Task material: Begin

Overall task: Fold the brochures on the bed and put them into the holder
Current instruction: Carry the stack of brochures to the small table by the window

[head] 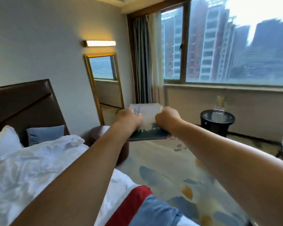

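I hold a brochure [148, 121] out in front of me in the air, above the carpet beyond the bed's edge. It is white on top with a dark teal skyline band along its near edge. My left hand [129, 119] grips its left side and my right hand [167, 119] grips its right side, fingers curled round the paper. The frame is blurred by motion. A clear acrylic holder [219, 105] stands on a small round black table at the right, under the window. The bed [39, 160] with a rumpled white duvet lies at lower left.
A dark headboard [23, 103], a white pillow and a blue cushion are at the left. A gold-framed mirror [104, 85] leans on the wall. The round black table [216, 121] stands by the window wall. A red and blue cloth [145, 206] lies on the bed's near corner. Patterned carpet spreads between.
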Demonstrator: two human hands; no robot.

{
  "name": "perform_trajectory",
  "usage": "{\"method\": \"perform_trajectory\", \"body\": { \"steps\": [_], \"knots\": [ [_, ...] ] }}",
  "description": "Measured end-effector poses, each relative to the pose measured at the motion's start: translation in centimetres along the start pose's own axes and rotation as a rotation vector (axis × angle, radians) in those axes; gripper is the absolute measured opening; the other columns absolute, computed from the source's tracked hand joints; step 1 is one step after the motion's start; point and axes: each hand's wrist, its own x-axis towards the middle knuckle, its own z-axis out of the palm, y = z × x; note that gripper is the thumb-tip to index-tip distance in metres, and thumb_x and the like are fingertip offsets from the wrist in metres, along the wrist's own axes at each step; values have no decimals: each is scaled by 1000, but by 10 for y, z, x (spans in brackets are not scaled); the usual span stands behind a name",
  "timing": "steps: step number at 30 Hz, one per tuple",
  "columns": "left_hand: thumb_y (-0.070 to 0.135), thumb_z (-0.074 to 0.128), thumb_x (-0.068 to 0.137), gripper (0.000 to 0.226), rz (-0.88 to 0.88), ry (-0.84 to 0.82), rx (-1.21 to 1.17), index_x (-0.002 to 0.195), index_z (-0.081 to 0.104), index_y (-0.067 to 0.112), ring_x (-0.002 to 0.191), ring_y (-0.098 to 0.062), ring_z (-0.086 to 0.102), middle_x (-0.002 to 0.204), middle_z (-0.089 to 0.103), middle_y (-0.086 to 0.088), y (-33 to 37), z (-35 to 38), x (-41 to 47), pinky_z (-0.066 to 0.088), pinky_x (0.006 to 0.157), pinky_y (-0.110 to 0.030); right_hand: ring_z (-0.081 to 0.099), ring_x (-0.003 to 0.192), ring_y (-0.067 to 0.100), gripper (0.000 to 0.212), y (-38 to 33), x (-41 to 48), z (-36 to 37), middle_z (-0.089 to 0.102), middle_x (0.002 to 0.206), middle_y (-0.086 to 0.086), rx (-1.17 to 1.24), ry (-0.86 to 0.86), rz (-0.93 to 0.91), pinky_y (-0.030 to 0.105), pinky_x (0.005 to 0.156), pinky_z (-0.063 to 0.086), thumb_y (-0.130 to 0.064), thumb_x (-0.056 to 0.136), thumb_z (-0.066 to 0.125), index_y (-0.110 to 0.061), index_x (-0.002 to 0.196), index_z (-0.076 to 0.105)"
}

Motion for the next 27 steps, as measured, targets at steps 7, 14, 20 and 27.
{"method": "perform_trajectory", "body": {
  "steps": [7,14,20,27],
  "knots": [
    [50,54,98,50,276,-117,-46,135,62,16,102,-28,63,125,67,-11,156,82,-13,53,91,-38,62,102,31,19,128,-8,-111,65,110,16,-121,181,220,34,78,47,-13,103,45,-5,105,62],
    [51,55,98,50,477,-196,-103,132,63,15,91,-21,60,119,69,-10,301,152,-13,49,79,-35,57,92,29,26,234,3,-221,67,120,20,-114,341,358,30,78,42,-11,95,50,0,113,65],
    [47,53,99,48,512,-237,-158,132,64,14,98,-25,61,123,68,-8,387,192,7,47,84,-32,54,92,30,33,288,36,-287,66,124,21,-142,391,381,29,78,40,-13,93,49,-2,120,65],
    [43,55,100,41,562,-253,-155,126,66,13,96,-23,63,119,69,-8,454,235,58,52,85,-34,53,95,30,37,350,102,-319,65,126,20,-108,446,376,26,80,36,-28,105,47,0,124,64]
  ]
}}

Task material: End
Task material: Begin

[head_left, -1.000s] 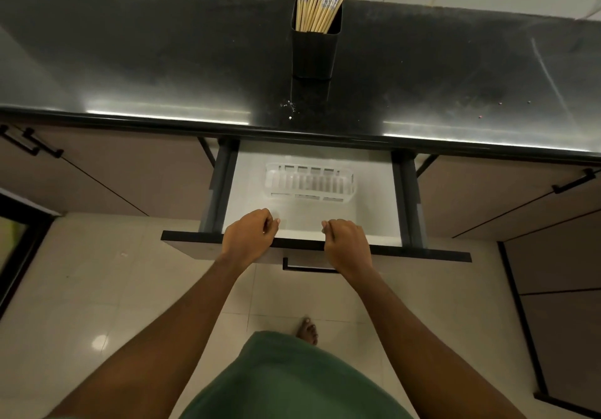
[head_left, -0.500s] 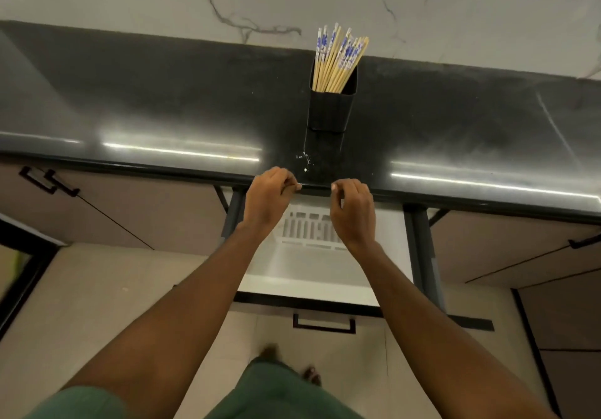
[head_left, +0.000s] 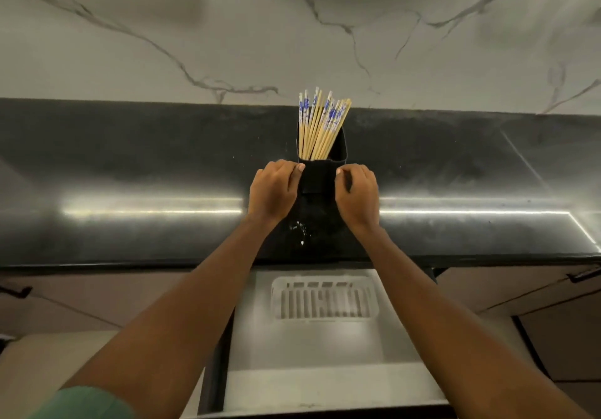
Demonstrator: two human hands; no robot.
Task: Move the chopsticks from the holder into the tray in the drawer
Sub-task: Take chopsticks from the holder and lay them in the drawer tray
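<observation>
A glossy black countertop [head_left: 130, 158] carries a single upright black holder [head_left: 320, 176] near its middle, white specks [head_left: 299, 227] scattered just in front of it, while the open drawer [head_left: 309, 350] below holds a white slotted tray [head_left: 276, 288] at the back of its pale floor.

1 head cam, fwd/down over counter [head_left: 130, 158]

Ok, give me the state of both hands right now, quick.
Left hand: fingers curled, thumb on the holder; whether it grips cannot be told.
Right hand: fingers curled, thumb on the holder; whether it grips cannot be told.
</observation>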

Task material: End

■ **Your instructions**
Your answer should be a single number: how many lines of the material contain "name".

■ **Task solution**
2